Output the data below in full, character for character.
[Opening INFORMATION SHOWN section]
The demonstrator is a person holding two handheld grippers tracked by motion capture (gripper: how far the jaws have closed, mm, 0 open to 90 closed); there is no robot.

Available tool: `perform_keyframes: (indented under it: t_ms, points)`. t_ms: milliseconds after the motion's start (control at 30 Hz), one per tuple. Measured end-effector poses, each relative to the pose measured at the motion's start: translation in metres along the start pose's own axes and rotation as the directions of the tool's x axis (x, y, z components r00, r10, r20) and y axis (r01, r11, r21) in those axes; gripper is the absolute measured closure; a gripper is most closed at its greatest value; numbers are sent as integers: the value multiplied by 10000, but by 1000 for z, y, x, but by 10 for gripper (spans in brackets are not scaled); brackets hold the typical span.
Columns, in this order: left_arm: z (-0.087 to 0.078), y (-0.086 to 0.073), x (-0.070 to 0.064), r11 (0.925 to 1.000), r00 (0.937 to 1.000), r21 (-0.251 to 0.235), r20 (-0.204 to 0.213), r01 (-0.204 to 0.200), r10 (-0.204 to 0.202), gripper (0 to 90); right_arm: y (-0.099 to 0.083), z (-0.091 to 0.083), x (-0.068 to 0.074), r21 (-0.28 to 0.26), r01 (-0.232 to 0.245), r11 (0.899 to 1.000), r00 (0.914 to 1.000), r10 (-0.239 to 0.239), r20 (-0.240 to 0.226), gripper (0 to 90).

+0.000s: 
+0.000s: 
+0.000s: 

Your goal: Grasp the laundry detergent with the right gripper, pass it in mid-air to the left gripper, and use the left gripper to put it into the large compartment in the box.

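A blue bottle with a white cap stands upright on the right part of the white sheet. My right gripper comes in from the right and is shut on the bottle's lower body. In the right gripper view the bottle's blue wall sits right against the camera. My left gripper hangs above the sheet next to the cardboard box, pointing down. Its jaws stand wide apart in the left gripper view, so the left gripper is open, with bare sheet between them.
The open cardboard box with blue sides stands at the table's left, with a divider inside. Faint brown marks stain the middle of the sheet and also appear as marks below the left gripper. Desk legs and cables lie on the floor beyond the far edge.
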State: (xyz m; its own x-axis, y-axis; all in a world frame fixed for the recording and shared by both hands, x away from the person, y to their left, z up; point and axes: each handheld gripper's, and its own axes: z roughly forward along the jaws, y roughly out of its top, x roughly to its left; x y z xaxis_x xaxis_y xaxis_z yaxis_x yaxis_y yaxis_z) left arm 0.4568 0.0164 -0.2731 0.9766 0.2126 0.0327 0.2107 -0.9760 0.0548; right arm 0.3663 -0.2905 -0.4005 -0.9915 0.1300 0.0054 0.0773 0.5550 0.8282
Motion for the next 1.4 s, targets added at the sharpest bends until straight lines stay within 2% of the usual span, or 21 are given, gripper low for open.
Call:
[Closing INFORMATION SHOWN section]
# TASK OUTPUT
The demonstrator is a person holding two handheld grippers tracked by motion capture (gripper: how far the jaws have closed, mm, 0 open to 90 closed); there is no robot.

Available tool: `perform_keyframes: (indented under it: t_ms, points)`. t_ms: milliseconds after the motion's start (control at 30 Hz), one per tuple. Measured end-effector poses, each relative to the pose measured at the motion's start: translation in metres along the start pose's own axes and rotation as the directions of the tool's x axis (x, y, z components r00, r10, r20) and y axis (r01, r11, r21) in those axes; gripper is the absolute measured closure; a gripper is most closed at its greatest value; numbers are sent as integers: the value multiplied by 10000, but by 1000 for z, y, x, but by 10 for gripper (spans in brackets are not scaled); brackets hold the typical span.
Columns, in this order: left_arm: z (-0.087 to 0.078), y (-0.086 to 0.073), x (-0.070 to 0.064), r11 (0.925 to 1.000), r00 (0.937 to 1.000), r21 (-0.251 to 0.235), r20 (-0.204 to 0.213), r01 (-0.204 to 0.200), r10 (-0.204 to 0.202), gripper (0 to 90); right_arm: y (-0.099 to 0.083), z (-0.091 to 0.083), x (-0.068 to 0.074), r21 (-0.28 to 0.26), r01 (-0.232 to 0.245), r11 (0.899 to 1.000), r00 (0.914 to 1.000), r10 (-0.239 to 0.239), r20 (-0.240 to 0.226), gripper (0 to 90).

+0.000s: 
+0.000s: 
+0.000s: 

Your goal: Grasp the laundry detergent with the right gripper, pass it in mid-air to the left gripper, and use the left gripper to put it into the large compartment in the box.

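A blue bottle with a white cap stands upright on the right part of the white sheet. My right gripper comes in from the right and is shut on the bottle's lower body. In the right gripper view the bottle's blue wall sits right against the camera. My left gripper hangs above the sheet next to the cardboard box, pointing down. Its jaws stand wide apart in the left gripper view, so the left gripper is open, with bare sheet between them.
The open cardboard box with blue sides stands at the table's left, with a divider inside. Faint brown marks stain the middle of the sheet and also appear as marks below the left gripper. Desk legs and cables lie on the floor beyond the far edge.
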State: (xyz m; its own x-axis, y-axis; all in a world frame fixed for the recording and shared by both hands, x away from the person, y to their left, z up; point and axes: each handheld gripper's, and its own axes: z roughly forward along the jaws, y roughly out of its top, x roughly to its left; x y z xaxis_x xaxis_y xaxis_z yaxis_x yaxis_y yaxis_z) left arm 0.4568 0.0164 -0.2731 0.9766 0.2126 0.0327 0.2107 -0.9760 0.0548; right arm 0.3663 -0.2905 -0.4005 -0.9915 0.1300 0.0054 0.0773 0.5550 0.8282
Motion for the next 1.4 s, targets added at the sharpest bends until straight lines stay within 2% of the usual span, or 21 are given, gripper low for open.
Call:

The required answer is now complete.